*Activity:* Retype exactly the lines below, beginning with the first and ending with the line where "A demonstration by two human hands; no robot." appears.

╭─ Dataset content

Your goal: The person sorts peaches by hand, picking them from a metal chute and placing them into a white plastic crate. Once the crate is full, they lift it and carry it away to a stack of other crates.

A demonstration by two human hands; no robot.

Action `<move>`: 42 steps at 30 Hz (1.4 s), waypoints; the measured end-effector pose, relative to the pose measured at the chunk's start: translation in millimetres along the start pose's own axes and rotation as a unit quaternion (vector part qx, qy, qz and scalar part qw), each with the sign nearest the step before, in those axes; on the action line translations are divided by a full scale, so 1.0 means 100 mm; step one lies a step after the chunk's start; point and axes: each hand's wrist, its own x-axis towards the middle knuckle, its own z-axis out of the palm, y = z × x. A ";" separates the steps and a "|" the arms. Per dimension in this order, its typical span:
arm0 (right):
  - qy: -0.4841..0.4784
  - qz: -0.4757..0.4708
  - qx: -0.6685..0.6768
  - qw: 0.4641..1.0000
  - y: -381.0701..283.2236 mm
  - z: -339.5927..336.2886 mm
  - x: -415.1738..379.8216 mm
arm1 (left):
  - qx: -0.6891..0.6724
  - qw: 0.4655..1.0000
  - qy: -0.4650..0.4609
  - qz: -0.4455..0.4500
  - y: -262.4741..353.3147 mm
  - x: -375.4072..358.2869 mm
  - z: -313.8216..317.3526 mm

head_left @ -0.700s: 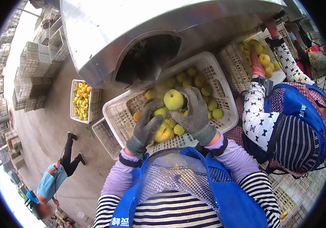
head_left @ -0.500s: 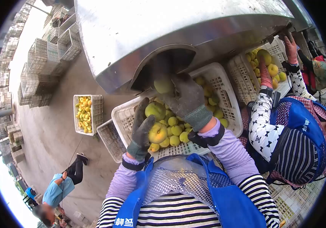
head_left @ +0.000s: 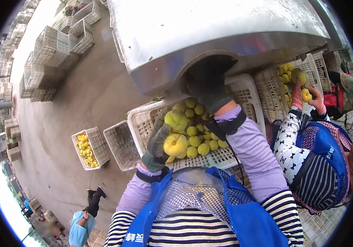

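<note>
My left hand [head_left: 156, 144], in a dark grey work glove, is closed round two fruits that look like peaches: a greenish peach [head_left: 176, 120] and, below it, a yellow peach [head_left: 175, 144]. It is over the left part of a white plastic crate [head_left: 137, 119]. Many smaller yellow-green peaches [head_left: 203, 149] fill the crate below. My right hand [head_left: 209, 84], gloved alike, reaches into the dark rounded opening [head_left: 230, 59] in the side of a metal machine [head_left: 226, 24]. Its fingers are lost in shadow, so whatever they hold is hidden.
To the right a co-worker [head_left: 320, 152] handles fruit over another crate [head_left: 270, 96]. An empty crate [head_left: 122, 146] and a crate of yellow fruit pieces [head_left: 89, 149] stand on the floor at left. Behind are stacked crates [head_left: 46, 61]. A person in blue [head_left: 81, 226] pulls a line.
My right hand has gone from the lip of the opening, with a green peach, deeper into it. My left hand keeps its two peaches. The crate of yellow pieces has shifted down-left in view.
</note>
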 end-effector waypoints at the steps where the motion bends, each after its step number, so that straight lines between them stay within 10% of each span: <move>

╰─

*Solution to this problem:*
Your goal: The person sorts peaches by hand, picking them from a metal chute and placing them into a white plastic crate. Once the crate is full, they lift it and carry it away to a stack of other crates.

A demonstration by two human hands; no robot.

Output for this exercise is complete.